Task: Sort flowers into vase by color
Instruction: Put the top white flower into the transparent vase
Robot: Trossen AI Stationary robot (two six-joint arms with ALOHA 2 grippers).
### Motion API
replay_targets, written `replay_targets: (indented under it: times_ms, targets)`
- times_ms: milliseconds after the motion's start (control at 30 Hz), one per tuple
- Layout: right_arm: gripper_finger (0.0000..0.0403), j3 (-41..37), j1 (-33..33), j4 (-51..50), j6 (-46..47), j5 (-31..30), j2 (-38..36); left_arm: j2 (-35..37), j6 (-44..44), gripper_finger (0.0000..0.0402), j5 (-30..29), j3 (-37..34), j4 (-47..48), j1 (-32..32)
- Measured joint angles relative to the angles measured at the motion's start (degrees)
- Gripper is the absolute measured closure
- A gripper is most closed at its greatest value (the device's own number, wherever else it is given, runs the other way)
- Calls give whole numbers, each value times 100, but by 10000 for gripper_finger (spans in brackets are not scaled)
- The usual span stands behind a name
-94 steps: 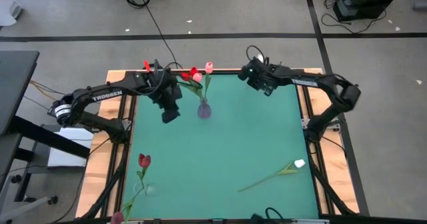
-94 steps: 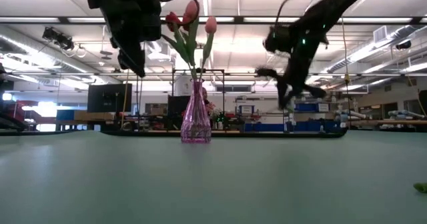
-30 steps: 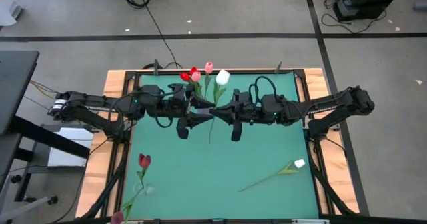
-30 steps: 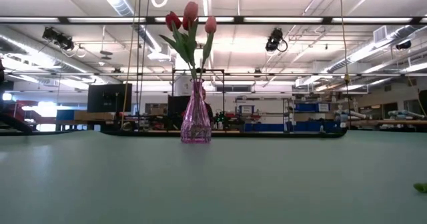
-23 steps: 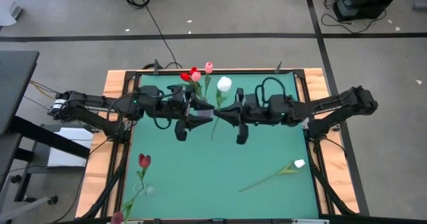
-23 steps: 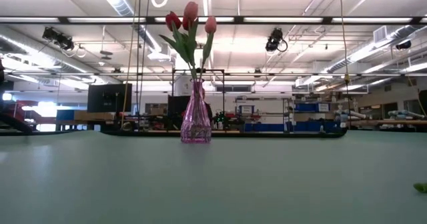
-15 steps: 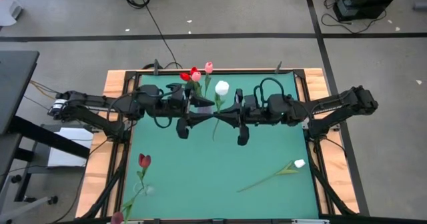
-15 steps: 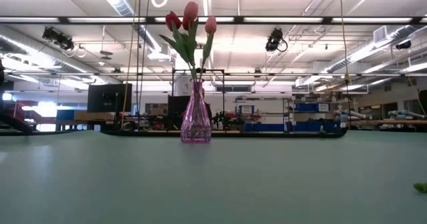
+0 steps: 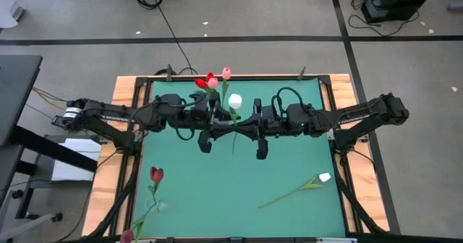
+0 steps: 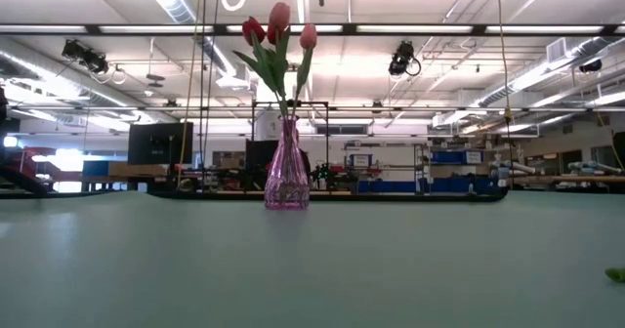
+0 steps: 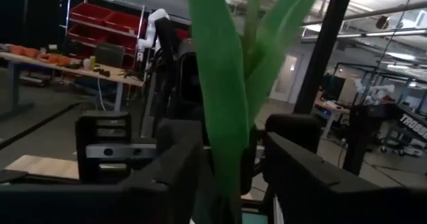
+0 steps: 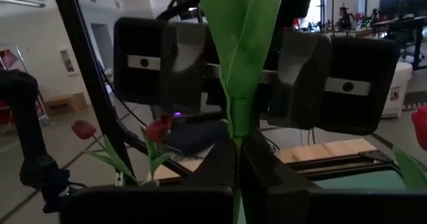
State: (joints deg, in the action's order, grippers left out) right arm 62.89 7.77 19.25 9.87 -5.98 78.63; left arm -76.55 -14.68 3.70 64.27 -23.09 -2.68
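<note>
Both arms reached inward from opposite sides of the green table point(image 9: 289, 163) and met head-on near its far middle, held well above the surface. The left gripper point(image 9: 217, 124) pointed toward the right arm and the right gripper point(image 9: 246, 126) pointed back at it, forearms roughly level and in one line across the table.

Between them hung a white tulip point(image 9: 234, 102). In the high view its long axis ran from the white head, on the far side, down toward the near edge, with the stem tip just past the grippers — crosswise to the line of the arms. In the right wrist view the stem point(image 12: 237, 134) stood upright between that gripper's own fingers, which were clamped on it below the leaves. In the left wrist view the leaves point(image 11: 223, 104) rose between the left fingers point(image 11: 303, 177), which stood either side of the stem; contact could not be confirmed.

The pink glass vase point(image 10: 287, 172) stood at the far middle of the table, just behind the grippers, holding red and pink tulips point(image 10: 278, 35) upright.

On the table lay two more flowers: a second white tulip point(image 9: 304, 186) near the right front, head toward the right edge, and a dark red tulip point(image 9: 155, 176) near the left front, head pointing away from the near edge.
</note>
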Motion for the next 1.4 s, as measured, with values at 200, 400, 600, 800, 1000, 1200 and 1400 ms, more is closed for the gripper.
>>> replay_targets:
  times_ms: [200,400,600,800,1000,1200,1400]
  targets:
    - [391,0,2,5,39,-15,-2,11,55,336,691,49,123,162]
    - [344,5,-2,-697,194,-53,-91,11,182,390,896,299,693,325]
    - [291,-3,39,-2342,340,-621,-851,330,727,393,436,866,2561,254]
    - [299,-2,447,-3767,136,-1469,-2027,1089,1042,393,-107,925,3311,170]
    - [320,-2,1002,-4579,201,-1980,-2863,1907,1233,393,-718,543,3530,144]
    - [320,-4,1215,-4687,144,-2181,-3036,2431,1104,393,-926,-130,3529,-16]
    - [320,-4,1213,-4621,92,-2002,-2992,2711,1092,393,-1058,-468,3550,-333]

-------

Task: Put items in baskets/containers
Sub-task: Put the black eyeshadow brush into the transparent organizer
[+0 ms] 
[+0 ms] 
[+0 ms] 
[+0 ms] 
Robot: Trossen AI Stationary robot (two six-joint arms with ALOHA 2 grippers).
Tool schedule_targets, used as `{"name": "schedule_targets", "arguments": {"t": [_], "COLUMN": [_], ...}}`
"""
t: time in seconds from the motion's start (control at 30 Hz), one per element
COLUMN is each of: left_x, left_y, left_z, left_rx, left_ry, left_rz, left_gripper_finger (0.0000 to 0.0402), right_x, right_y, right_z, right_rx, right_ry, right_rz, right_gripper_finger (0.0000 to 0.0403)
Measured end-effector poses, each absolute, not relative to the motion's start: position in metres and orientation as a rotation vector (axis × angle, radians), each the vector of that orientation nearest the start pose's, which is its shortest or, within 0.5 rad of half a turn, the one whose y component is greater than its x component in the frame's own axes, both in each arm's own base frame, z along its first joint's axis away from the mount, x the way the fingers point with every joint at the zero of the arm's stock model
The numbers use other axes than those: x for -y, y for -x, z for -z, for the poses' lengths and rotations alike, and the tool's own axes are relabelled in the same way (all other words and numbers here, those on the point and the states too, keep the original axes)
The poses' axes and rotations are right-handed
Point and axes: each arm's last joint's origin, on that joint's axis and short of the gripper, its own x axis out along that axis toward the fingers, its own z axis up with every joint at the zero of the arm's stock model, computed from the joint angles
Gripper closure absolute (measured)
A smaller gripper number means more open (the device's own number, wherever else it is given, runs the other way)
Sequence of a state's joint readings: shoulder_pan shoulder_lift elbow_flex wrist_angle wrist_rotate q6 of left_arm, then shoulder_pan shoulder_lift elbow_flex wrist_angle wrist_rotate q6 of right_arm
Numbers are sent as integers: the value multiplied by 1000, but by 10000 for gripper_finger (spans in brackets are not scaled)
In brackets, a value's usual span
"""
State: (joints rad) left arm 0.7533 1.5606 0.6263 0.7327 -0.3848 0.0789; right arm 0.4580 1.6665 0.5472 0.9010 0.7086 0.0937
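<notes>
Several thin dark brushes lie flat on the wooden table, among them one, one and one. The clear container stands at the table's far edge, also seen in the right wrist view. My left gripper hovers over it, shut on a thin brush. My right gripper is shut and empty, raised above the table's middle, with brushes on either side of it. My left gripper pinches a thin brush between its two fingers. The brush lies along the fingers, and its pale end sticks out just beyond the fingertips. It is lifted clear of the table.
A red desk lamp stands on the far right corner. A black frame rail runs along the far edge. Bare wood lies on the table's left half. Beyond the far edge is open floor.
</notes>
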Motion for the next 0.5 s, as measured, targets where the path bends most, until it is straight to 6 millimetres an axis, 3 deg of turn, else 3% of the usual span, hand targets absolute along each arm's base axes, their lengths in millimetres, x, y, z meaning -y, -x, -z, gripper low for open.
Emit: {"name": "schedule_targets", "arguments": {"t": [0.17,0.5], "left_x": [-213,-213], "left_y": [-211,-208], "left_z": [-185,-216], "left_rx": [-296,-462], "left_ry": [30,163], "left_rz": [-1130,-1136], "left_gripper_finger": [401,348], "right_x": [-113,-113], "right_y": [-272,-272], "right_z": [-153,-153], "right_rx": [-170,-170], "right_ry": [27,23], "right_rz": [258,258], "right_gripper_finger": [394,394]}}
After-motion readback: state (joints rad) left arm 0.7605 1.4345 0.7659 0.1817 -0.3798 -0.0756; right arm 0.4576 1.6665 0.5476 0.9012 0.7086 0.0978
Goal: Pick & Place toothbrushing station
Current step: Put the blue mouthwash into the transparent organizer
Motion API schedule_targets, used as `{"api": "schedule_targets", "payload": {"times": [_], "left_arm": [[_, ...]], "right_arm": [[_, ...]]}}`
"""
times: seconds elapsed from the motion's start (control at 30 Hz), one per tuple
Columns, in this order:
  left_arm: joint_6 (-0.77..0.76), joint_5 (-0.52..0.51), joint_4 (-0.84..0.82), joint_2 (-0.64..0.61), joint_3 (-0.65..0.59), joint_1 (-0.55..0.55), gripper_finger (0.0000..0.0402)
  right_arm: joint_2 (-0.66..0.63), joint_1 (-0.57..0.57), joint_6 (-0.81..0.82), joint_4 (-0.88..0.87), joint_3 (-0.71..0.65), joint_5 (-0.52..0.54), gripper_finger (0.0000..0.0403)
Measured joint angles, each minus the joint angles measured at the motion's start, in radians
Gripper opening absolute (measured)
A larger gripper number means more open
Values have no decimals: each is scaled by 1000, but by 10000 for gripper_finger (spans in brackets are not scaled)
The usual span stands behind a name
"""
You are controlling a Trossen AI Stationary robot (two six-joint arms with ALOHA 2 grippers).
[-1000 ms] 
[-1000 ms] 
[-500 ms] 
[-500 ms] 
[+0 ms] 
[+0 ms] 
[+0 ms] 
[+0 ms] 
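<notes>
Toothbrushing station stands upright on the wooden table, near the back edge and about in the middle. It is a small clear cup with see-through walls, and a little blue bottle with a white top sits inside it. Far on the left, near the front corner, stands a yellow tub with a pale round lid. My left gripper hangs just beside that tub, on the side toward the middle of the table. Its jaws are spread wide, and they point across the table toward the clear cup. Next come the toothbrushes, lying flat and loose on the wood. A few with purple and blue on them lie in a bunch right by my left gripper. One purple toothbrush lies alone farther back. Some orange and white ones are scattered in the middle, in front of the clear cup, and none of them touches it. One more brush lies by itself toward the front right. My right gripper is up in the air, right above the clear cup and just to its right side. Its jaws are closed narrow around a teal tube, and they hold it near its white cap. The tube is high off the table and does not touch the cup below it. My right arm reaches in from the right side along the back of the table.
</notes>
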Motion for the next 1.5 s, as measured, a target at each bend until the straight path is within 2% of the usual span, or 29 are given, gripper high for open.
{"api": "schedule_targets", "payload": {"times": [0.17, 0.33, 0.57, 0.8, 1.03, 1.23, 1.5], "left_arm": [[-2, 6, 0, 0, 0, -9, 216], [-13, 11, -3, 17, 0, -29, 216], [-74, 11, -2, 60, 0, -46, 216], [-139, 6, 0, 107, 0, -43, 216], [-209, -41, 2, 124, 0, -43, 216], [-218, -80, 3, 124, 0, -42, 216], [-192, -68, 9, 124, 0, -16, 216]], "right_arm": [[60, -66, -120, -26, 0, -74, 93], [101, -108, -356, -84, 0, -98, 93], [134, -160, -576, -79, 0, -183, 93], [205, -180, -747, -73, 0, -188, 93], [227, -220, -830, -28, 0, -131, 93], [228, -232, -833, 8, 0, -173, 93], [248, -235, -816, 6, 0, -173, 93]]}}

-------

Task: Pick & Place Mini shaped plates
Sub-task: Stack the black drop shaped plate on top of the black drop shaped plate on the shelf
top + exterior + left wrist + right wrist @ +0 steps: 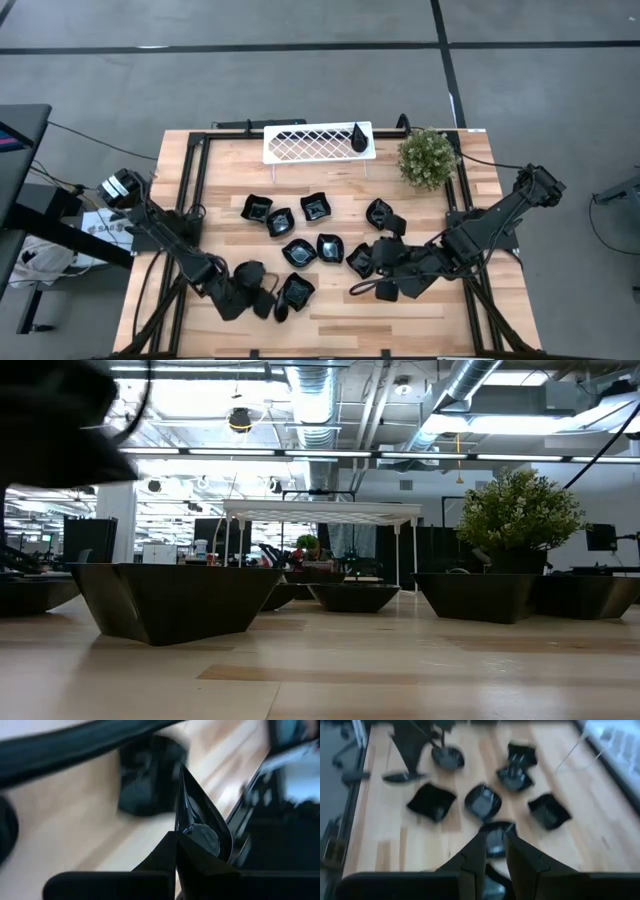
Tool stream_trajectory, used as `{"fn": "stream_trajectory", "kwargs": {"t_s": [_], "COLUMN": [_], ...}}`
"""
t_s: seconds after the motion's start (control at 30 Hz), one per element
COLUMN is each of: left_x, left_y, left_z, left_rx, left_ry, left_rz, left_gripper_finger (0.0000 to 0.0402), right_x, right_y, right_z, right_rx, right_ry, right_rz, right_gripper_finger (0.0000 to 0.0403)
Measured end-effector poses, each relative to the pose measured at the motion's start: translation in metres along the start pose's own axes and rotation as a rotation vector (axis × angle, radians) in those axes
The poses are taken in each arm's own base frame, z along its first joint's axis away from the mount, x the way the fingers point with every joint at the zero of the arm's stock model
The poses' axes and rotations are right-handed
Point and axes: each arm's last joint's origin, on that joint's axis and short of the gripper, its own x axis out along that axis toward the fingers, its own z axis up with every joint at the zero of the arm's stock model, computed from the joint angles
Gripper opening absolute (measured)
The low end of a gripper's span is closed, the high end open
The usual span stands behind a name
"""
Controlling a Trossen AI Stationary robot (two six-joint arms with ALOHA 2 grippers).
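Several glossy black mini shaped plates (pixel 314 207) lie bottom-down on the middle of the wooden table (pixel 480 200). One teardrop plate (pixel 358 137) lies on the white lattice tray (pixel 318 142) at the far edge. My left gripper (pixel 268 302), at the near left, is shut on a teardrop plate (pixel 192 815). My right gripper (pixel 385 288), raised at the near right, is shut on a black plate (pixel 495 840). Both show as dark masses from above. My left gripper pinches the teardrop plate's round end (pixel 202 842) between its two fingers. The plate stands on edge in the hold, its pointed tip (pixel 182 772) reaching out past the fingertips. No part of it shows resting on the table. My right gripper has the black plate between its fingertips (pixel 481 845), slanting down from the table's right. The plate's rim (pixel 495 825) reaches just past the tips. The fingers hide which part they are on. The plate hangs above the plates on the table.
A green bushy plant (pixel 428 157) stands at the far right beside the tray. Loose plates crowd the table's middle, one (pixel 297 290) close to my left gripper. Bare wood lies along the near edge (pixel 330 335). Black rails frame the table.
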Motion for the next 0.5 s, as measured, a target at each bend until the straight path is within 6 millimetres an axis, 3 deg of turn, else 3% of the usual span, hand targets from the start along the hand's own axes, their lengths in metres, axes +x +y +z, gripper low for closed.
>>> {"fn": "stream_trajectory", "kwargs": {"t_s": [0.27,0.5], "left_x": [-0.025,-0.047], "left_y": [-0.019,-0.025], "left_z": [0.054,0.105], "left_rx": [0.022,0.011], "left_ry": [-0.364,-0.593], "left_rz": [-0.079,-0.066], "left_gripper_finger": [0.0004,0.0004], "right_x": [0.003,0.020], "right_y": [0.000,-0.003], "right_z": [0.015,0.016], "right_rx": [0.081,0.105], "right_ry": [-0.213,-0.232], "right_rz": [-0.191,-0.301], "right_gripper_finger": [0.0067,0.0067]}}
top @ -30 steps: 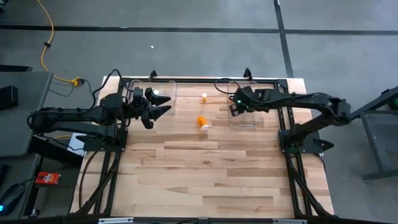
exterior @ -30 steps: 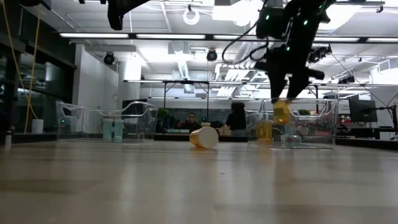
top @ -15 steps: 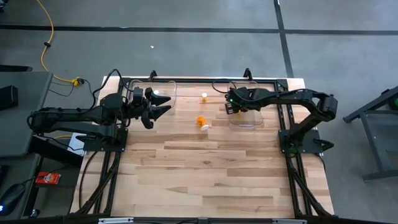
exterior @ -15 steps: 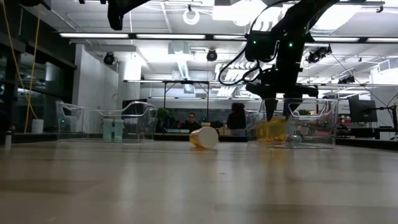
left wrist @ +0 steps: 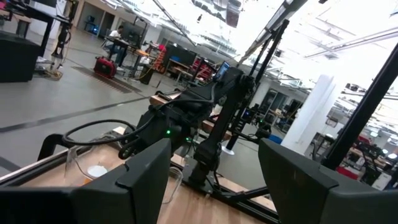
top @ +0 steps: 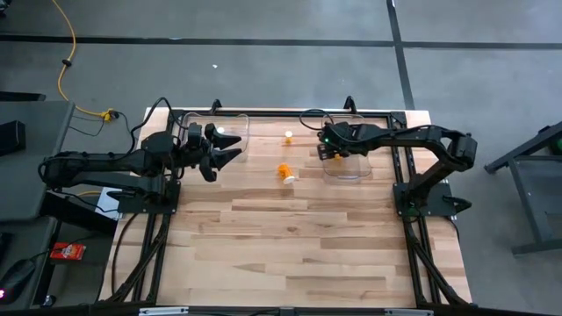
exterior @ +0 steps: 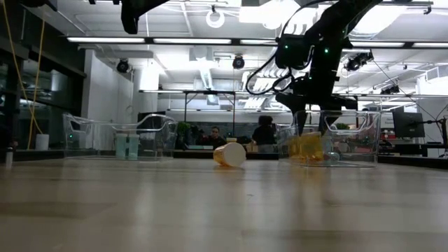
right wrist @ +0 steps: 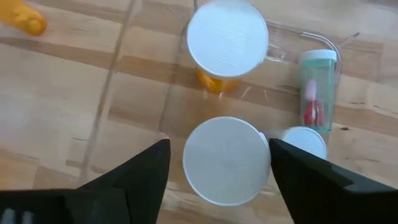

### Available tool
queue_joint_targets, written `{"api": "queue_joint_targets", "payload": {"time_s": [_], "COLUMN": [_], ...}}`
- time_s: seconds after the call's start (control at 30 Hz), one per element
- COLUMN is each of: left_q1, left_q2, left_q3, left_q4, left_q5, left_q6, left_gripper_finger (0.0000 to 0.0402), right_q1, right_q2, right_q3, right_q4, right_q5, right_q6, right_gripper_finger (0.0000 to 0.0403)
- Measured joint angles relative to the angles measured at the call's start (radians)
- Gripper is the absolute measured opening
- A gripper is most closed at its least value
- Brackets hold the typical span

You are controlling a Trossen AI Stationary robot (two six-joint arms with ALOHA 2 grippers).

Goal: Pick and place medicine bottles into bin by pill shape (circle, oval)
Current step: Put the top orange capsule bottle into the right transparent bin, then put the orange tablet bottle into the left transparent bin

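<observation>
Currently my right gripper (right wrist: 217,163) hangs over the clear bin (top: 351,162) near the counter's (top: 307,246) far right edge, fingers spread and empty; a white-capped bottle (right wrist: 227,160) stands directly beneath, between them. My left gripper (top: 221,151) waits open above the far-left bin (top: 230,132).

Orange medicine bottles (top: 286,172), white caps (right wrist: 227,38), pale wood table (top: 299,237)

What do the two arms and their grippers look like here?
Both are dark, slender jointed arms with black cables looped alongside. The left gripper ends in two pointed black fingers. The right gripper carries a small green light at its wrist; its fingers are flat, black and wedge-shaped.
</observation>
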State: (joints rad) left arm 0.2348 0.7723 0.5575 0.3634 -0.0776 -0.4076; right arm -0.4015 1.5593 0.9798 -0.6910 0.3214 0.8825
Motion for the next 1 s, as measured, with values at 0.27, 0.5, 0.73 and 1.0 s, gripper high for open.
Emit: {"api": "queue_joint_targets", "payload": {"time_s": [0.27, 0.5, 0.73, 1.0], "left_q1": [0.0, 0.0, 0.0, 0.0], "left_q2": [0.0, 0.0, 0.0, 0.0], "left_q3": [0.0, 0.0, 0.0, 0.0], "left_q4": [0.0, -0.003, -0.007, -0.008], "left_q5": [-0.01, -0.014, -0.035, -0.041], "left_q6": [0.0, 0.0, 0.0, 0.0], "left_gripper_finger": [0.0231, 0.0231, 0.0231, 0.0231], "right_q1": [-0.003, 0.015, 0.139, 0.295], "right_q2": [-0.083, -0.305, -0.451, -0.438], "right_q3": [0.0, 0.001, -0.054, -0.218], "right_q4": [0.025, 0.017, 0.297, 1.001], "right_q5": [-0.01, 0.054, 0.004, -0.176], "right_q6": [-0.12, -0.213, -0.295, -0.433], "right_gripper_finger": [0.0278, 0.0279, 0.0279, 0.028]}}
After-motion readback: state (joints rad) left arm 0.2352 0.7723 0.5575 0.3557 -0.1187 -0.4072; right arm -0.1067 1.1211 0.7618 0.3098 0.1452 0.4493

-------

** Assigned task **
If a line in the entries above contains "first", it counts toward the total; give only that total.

** Answer space **
2